YOUR OBJECTIVE: From the first line to the last, repeat the data exactly but leave out the pictures.

DATA SECTION:
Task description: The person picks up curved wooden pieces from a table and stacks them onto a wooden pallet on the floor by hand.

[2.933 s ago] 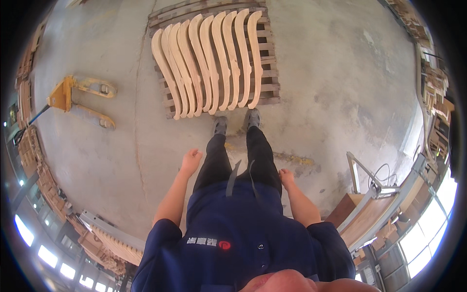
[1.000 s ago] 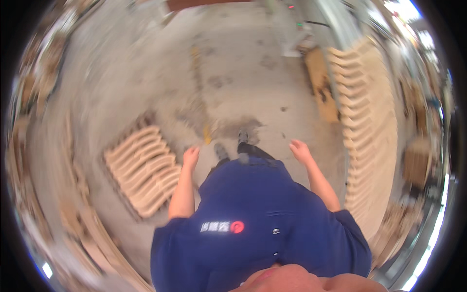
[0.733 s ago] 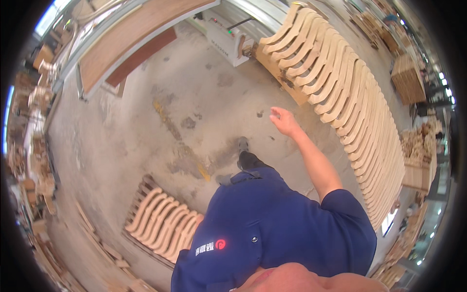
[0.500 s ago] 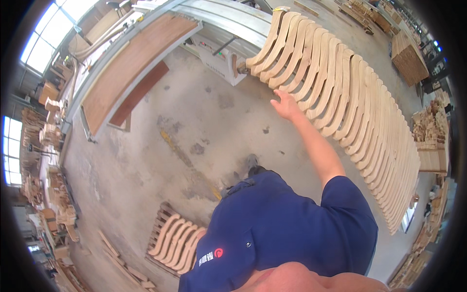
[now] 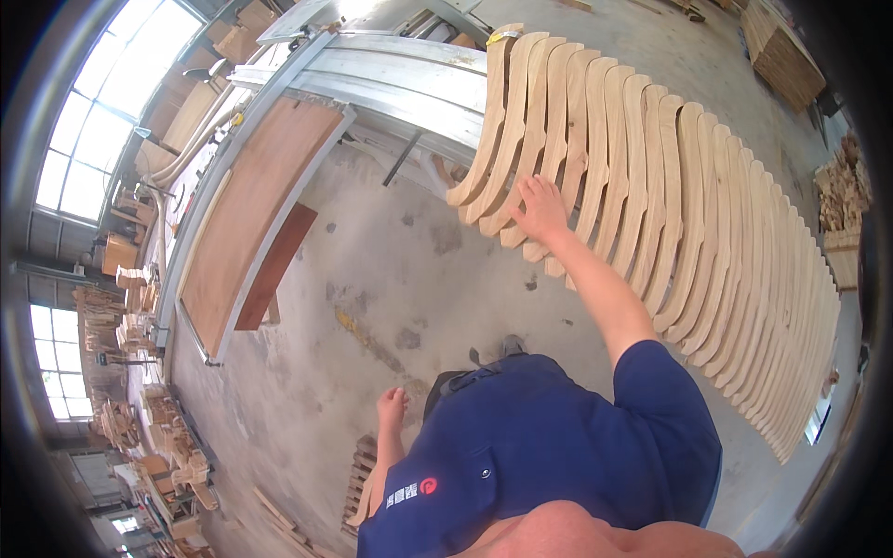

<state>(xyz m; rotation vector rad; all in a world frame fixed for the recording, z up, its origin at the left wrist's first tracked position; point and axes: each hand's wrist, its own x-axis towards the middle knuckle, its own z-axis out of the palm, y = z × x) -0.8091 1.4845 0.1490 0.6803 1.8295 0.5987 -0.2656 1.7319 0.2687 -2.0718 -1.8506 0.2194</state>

ANSWER SPACE:
Task description: The person picks up curved wooden pieces from a table and stacks them onto a wooden pallet on the floor by hand.

[2.933 s ago] 
[1.000 s ago] 
[0.733 s ago] 
[0.500 s ago] 
[now] 

<state>(xyz m; rotation vector rad; all in a world frame fixed for the recording, z up, its origin at the left wrist's first tracked position; point and axes: each hand's wrist, its own x-axis towards the middle knuckle, its own z-axis out of the palm, y = z × x) -0.8091 1.4845 0.1490 0.6803 1.8295 0.5987 -0.2656 1.7319 0.2687 -2.0718 -1.8506 0.2194</state>

The answer, as written, is complete.